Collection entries

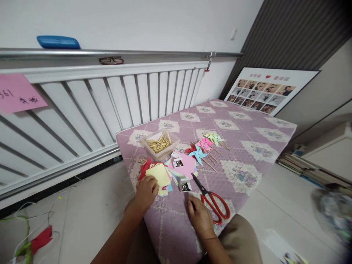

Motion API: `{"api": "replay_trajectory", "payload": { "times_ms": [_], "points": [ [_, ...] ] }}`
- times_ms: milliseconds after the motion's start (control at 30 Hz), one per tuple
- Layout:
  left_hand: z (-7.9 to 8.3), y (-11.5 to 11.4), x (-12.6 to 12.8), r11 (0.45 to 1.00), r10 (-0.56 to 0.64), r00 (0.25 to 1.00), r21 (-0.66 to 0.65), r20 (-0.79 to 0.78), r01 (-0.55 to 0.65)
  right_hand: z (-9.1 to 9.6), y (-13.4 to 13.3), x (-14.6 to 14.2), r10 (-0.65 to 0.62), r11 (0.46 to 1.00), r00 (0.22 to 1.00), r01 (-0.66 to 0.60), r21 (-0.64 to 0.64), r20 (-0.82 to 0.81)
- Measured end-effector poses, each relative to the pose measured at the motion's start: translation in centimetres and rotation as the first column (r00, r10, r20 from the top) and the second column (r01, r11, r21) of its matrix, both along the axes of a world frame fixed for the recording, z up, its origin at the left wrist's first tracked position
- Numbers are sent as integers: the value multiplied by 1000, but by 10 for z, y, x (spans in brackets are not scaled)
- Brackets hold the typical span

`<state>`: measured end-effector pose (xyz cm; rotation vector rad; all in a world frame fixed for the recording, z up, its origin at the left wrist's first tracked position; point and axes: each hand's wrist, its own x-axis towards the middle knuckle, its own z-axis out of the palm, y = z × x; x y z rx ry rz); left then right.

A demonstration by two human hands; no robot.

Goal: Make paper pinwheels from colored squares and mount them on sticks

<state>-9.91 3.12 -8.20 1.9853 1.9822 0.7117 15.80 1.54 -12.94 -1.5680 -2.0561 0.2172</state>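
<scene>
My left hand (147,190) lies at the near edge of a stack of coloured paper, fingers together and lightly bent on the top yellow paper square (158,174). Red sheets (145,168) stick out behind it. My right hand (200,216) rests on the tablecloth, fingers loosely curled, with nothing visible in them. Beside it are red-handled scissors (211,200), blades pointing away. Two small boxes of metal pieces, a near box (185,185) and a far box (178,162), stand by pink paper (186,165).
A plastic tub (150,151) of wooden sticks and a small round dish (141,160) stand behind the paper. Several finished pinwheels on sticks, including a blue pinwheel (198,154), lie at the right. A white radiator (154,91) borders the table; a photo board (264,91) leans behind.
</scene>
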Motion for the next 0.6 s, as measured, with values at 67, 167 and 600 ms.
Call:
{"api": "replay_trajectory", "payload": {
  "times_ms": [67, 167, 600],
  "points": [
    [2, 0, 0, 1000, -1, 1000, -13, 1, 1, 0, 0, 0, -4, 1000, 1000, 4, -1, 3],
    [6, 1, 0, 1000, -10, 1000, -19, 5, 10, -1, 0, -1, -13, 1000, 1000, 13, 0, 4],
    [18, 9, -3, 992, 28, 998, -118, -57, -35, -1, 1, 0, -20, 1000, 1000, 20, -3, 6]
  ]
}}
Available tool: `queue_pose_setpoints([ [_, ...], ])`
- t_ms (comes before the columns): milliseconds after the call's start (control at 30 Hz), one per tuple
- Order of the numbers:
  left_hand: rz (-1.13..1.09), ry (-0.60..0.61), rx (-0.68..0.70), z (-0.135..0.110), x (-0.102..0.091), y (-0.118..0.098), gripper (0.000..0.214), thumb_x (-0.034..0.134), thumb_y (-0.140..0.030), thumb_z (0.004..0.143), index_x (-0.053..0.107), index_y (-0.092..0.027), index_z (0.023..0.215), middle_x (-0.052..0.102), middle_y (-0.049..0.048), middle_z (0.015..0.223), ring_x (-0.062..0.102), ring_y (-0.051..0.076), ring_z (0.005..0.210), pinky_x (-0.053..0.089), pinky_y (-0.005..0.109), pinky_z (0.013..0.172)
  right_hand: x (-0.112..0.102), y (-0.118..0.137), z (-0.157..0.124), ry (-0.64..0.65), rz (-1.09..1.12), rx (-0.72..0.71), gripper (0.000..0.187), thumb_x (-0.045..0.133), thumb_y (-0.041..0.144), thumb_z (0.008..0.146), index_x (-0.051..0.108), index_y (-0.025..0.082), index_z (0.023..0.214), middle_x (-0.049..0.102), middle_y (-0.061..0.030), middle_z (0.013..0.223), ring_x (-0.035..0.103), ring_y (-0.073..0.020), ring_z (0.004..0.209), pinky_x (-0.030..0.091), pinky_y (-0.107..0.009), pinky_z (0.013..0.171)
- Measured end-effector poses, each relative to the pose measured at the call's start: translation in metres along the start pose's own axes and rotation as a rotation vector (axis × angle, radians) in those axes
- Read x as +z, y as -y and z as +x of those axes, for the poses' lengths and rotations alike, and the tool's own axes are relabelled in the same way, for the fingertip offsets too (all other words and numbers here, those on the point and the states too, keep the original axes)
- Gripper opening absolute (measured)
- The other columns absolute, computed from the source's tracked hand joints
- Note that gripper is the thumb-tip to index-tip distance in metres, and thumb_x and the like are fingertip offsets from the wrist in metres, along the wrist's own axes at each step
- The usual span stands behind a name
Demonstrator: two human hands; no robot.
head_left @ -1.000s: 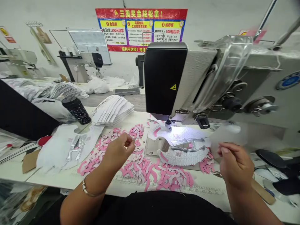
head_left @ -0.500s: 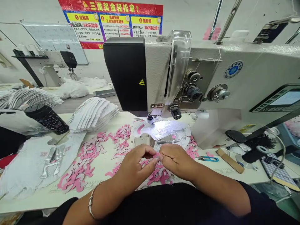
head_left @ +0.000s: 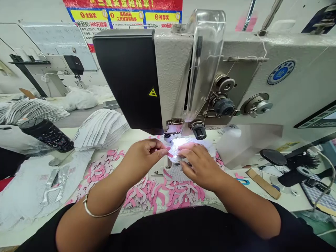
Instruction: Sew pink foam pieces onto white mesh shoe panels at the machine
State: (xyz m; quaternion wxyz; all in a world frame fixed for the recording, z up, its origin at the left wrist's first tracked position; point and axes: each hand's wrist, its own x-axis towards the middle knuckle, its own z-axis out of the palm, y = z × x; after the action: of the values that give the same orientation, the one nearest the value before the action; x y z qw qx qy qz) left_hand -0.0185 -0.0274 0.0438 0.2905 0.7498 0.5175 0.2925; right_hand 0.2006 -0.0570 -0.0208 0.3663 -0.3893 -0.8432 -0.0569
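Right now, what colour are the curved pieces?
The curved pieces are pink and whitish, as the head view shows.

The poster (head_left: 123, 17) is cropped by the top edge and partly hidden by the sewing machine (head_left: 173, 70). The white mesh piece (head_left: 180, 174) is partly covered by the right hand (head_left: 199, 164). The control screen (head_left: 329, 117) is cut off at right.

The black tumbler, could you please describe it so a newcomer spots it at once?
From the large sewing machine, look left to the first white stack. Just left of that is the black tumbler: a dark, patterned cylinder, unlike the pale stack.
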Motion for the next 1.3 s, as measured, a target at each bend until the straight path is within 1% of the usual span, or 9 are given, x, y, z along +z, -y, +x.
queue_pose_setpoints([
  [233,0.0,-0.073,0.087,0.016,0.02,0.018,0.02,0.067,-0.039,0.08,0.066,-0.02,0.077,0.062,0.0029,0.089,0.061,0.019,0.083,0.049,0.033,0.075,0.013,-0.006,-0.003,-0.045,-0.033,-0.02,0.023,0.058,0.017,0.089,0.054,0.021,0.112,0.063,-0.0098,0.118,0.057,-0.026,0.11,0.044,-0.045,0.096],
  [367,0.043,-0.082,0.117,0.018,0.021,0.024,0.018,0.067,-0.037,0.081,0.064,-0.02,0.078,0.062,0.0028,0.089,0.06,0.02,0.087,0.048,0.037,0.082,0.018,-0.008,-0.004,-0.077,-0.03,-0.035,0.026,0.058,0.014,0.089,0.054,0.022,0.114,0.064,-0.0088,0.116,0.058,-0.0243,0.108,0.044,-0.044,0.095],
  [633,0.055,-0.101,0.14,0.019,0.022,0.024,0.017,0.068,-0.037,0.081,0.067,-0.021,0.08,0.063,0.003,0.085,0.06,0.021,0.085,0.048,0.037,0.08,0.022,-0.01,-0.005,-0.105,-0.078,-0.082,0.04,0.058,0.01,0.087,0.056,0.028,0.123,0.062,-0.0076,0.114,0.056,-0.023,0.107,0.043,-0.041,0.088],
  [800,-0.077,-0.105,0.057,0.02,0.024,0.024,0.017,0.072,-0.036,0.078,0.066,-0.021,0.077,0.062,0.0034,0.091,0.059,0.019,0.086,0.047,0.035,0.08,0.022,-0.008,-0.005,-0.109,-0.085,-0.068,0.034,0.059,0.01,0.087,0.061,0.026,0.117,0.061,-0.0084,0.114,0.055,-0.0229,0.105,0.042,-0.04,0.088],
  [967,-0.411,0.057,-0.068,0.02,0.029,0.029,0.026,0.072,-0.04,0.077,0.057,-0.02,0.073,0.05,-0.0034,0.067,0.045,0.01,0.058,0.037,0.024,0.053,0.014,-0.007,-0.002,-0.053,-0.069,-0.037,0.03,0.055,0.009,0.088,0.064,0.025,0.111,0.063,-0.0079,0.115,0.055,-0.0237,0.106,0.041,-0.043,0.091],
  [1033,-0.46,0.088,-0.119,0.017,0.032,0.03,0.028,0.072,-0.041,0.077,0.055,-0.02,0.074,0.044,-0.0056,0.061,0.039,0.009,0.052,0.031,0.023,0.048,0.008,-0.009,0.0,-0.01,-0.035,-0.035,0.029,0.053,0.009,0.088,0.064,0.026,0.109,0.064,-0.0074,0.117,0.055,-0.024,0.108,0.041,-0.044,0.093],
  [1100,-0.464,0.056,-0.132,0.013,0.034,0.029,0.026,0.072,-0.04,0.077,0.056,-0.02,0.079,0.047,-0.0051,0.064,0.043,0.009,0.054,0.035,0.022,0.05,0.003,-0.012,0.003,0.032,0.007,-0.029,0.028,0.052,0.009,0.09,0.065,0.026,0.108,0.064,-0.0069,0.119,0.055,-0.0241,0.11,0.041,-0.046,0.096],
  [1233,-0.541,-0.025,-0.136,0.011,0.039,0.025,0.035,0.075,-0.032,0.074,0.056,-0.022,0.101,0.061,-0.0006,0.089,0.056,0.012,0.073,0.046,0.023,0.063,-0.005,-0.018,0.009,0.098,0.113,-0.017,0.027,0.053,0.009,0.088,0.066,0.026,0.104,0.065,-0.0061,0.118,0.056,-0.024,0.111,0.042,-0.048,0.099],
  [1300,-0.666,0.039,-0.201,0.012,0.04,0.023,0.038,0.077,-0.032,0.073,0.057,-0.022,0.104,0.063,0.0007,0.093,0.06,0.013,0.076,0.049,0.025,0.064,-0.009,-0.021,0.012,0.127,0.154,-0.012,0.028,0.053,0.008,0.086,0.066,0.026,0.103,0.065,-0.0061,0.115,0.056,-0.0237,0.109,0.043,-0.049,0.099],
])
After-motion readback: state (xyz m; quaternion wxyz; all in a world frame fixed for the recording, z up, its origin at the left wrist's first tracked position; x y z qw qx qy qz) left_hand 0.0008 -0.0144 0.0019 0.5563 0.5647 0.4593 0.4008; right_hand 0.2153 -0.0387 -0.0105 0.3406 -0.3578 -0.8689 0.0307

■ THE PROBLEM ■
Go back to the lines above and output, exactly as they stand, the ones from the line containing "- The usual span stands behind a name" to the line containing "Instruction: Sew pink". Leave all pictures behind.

■ COMPLETED EXERCISE ■
- The usual span stands behind a name
Demonstrator: two human hands; no robot.
head_left @ -1.000s: 
head_left @ -0.500s: 
head_left @ +0.000s: 
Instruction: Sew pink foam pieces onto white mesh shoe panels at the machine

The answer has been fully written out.